On the positive side, Hershey reported a 100% verified cocoa bean supply chain from Ivory Coast and Ghana for 2025. The company is making efforts to ensure its sustainability and good relations with farmers, as per its latest ESG report.
Despite the sell off dip, which some analysts believe is a buying opportunity, Hershey continues to increase both its EPS and dividend. The current dividend is up 23% over 2023. Over the past 5 years, Hershey has increased its dividend 5 times. This averages out at 12.12% per annum.
Over the past five years of share appreciation, Hershey’s compound EPS growth was 14%, double the annual increase in share price. Its total shareholder return (TSR) calculation, when dividends are included, was 53%.
The Charlie Munger and Peter Lynch philosophy of finding the right stocks to hold forever is not foolproof. News and market events can upend some companies that would normally weather most storms, due to new technologies or management issues.
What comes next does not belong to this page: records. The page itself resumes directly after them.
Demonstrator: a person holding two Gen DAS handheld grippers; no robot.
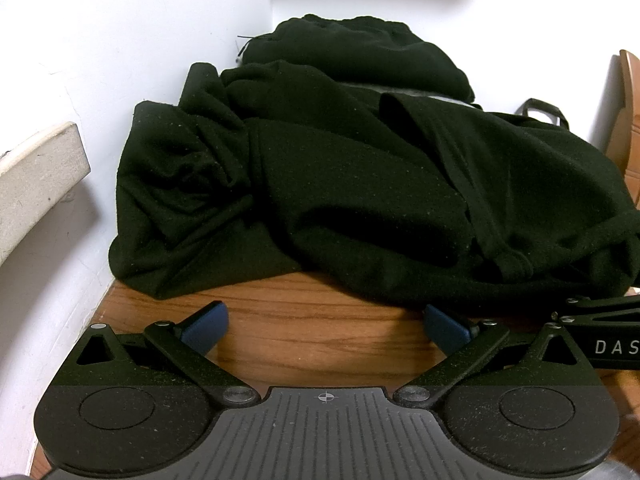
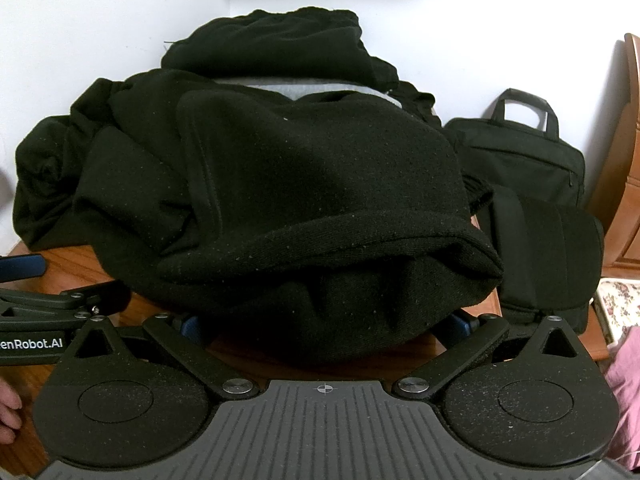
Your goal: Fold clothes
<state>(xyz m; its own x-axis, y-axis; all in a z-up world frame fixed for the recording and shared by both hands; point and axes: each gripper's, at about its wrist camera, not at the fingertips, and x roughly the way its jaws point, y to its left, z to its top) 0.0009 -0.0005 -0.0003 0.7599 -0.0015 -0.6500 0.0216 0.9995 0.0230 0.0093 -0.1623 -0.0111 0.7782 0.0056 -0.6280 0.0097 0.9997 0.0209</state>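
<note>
Left tongs (image 1: pixel 326 330): apart, empty, just before the black garment (image 1: pixel 360 184) on the table (image 1: pixel 320 344). Right tongs (image 2: pixel 326 330): apart, garment hem between fingers.

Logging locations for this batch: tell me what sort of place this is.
Probably a room in a home, at a wooden table pushed into a white-walled corner. A heap of black clothes lies on it, a black laptop bag leans on the wall, and wooden furniture stands at the right.
</note>
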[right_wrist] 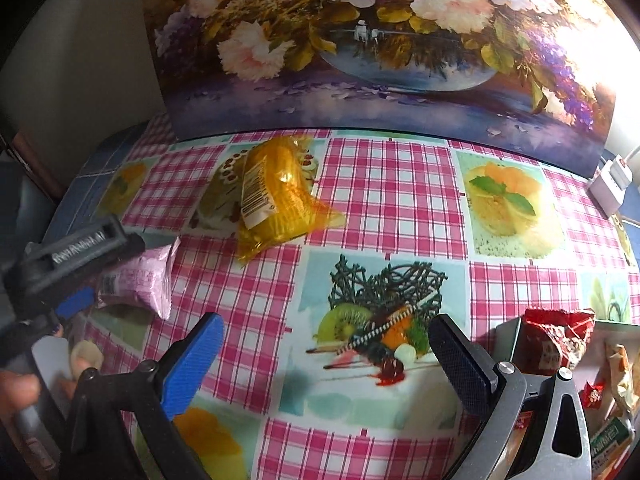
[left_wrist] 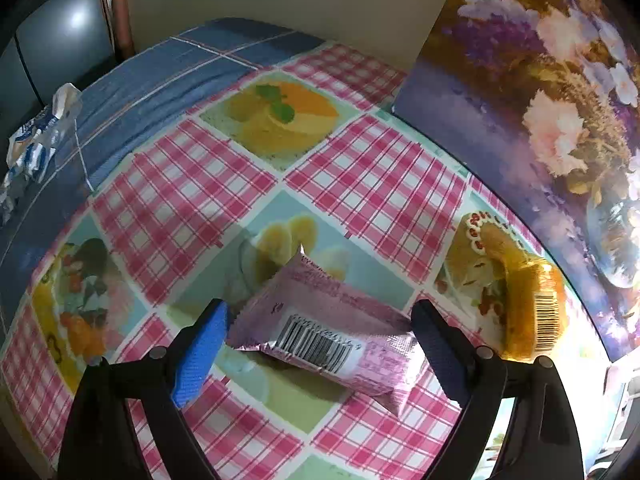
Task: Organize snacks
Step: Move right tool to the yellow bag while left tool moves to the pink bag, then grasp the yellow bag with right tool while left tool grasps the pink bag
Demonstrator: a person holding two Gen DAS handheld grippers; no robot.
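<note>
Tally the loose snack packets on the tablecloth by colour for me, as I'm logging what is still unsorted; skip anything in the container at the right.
Pink packet: 1, lying between the open fingers of the left gripper
Yellow packet: 1, lying near the flower picture
Total: 2
</note>
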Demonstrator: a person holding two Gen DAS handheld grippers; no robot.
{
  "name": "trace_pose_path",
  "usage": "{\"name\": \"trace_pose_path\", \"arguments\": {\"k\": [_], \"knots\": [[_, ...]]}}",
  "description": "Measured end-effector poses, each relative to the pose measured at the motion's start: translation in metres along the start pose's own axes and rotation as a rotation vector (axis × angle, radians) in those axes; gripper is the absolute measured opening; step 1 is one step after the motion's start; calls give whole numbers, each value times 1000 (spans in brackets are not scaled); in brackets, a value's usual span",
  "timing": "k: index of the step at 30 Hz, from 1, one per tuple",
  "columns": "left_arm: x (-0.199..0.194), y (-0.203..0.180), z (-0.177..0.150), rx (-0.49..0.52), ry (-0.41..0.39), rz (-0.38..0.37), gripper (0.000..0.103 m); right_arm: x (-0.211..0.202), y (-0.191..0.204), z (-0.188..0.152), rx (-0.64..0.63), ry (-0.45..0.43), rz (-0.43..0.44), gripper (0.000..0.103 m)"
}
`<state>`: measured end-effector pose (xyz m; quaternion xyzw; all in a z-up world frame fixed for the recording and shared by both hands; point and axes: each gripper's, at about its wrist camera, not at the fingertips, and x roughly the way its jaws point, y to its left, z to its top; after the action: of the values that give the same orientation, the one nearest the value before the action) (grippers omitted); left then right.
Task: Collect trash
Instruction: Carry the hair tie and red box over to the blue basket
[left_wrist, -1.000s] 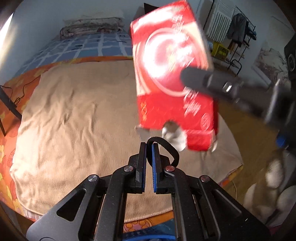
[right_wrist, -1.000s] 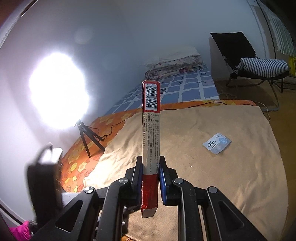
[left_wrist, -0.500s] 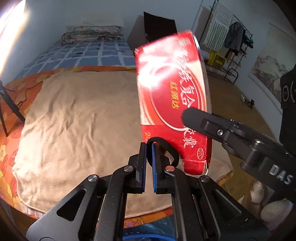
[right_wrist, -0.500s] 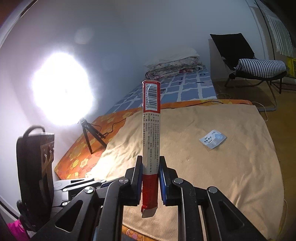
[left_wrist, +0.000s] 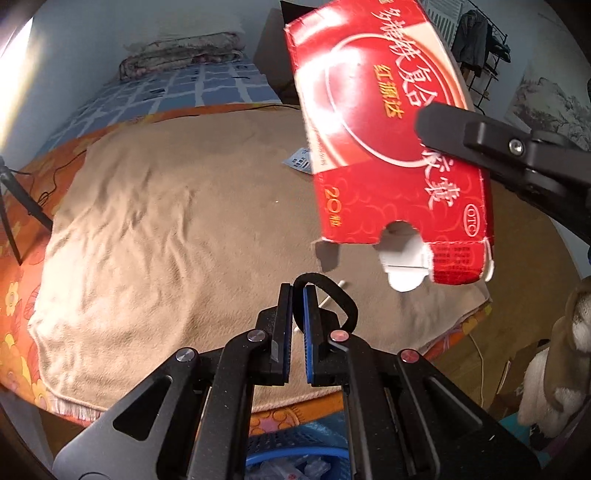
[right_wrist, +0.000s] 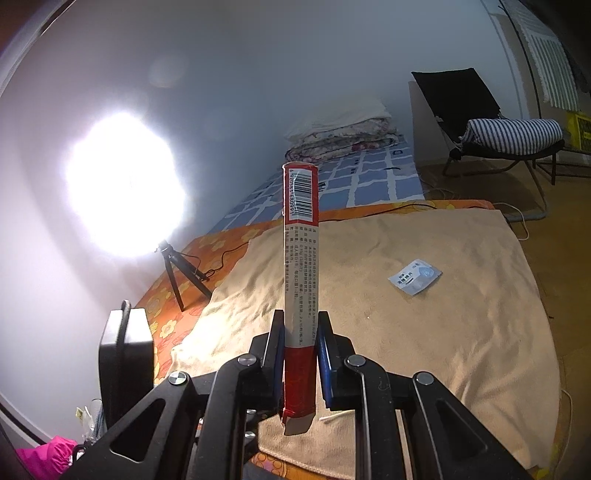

Even popular retailer Woolworth, a Dow Stock once upon a time, eventually closed its doors in 1997, with only an Australian branch still existing publicly.
Nevertheless, history and statistics are on the side of the “buy and hold” method for a large number of stocks where the underlying businesses are solid and continue to grow. Of course, one should regularly monitor news and other events that could impact these companies just like any others that might be in a portfolio. The liquidity of the stock market allows for swapping out stocks that may falter with alternative ones possessing equal capital appreciation potential. Buy and hold principles serve as an excellent nest egg platform for families, if managed properly.